- _What this task involves_
Please take the records that follow and repeat exactly the lines starting with the line with "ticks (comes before" and going on through the line with "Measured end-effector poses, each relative".

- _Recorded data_
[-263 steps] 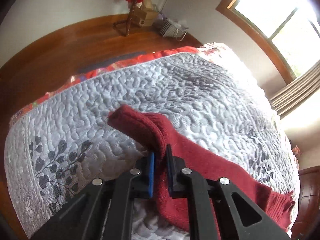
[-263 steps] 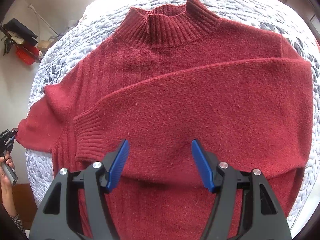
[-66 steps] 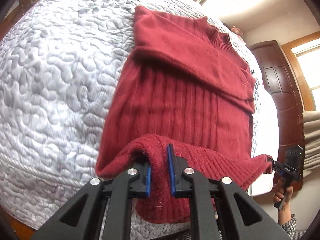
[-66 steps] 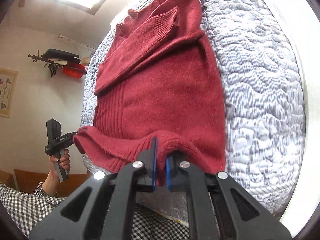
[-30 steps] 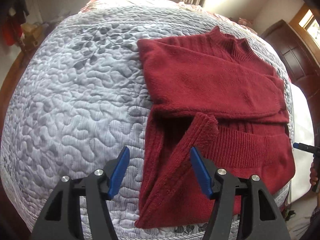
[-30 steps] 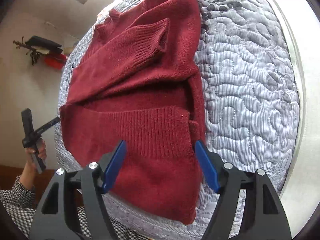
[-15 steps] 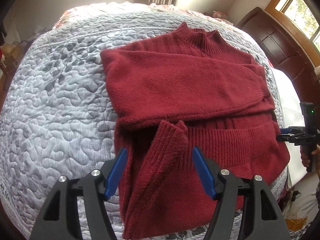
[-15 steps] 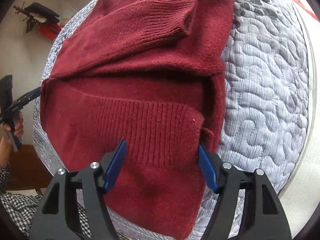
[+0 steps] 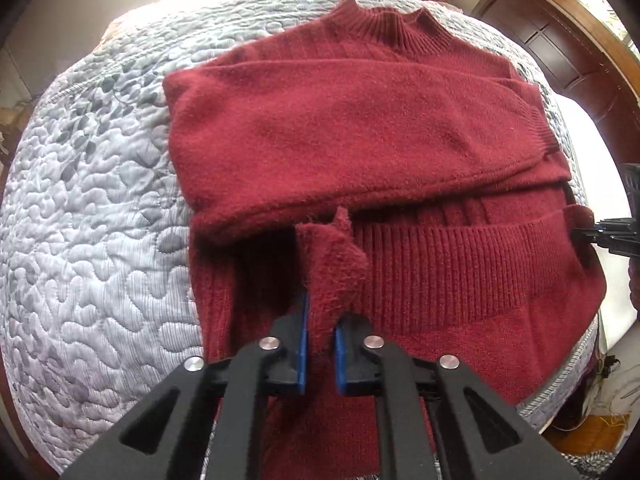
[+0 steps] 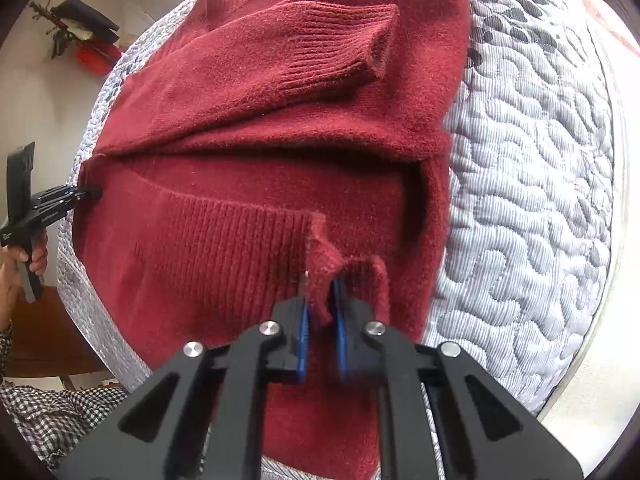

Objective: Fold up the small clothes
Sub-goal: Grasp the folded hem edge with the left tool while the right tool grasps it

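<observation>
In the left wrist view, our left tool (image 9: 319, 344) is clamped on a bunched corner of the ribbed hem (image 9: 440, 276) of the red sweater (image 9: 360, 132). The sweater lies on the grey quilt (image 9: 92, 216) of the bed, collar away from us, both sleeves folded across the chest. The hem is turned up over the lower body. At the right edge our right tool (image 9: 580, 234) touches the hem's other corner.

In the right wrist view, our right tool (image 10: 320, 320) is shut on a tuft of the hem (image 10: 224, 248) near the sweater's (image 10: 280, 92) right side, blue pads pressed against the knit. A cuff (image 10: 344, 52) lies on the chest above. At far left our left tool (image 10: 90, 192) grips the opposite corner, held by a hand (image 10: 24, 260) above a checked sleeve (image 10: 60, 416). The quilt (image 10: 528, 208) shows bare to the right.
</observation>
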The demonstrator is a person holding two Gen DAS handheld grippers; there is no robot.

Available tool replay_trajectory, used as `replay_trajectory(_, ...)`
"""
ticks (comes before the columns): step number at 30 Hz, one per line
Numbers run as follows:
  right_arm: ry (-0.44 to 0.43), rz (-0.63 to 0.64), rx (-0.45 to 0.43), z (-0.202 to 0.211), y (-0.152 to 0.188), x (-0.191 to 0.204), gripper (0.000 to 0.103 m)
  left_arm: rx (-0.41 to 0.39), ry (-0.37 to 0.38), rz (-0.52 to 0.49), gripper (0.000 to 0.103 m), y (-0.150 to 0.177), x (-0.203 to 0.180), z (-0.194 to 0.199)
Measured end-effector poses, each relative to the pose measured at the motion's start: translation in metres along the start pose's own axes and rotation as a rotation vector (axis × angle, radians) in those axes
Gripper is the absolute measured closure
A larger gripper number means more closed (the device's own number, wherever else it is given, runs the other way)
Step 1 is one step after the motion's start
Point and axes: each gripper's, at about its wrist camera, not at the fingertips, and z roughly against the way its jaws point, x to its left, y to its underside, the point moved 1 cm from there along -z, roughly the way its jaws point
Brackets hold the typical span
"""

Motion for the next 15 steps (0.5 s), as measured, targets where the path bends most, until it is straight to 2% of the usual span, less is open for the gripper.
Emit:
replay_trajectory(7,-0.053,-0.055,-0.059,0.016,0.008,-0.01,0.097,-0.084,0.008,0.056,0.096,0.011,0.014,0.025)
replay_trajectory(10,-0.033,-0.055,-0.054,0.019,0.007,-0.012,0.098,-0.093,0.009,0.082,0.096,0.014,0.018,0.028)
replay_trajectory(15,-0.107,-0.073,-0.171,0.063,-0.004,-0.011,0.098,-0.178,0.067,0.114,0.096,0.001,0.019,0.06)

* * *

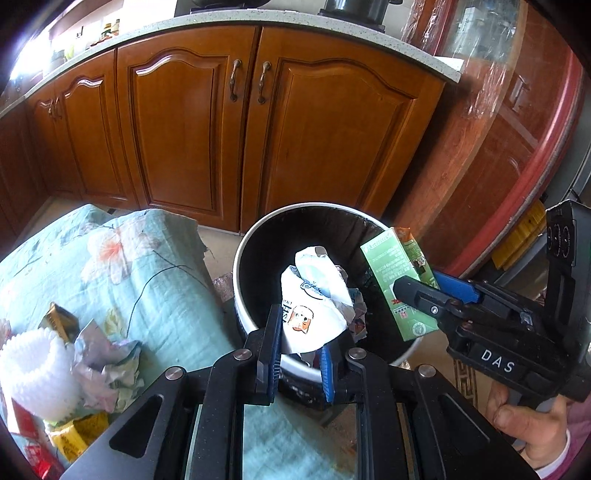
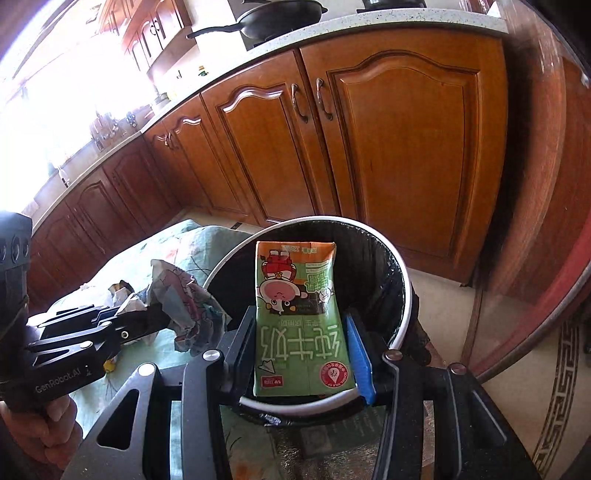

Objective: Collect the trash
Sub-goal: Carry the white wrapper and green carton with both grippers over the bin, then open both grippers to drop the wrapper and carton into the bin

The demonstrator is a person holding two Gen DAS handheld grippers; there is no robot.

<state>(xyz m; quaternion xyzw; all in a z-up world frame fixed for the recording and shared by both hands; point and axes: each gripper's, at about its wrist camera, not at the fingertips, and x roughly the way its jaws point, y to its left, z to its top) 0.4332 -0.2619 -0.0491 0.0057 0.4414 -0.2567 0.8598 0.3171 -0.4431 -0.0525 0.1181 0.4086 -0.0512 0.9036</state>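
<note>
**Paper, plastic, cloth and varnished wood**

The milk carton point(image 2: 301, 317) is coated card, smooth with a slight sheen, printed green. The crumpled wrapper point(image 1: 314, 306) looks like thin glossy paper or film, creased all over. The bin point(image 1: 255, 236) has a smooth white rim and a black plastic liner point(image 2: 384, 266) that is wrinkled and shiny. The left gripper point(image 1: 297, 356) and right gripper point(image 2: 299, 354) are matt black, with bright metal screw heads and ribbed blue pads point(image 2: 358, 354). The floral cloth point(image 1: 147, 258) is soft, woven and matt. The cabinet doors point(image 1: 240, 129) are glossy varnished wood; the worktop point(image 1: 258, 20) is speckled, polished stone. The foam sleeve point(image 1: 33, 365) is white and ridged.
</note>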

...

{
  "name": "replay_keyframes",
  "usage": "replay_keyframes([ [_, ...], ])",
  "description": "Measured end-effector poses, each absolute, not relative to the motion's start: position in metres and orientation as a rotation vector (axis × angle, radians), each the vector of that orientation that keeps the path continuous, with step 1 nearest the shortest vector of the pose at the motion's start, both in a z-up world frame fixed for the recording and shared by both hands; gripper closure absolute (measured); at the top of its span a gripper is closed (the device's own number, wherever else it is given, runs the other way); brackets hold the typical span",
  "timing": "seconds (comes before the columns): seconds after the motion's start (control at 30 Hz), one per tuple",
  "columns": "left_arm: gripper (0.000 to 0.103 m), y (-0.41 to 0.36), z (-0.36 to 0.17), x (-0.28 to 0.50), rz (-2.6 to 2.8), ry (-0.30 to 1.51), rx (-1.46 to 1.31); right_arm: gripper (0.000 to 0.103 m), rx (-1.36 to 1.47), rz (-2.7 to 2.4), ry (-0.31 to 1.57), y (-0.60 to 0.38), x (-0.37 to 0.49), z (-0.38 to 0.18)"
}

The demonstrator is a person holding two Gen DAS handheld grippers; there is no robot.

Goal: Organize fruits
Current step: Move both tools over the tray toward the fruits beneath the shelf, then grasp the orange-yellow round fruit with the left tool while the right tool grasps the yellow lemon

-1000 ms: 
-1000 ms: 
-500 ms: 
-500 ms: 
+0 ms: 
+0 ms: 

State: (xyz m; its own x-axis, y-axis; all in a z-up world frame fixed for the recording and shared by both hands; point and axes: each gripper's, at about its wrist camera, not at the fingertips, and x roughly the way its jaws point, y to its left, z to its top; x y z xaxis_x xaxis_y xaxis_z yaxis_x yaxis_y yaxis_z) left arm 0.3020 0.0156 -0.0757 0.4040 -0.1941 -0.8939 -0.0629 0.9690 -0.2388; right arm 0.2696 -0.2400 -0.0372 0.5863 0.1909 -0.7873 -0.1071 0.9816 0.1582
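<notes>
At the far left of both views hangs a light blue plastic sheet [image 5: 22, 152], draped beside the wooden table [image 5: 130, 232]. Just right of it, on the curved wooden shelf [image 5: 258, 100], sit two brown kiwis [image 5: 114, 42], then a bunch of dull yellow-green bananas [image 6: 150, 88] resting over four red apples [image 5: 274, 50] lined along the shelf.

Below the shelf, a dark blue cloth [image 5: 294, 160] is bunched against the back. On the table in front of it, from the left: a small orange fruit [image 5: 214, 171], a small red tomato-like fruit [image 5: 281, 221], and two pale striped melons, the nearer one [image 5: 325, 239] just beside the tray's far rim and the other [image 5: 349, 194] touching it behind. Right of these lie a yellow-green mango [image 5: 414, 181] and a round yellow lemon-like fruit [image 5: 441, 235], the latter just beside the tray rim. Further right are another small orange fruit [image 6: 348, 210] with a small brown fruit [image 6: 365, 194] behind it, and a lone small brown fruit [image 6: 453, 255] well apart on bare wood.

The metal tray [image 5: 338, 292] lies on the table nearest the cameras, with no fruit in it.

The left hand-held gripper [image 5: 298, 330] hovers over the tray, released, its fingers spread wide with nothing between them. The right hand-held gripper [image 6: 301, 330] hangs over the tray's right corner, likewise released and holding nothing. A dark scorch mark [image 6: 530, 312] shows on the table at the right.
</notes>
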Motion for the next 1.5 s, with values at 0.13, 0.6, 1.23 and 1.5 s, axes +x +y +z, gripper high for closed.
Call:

- _Output_
ticks (comes before the columns): step number at 30 Hz, one per line
Numbers run as follows:
  right_arm: ry (-0.44 to 0.43), rz (-0.63 to 0.64), rx (-0.45 to 0.43), z (-0.202 to 0.211), y (-0.152 to 0.188), x (-0.191 to 0.204), gripper (0.000 to 0.103 m)
  left_arm: rx (-0.41 to 0.39), ry (-0.37 to 0.38), rz (-0.52 to 0.49), gripper (0.000 to 0.103 m), y (-0.150 to 0.177), x (-0.203 to 0.180), z (-0.194 to 0.199)
Measured end-effector poses, each relative to the pose measured at the motion's start: translation in metres along the start pose's own axes and rotation as a rotation vector (axis × angle, radians) in those axes

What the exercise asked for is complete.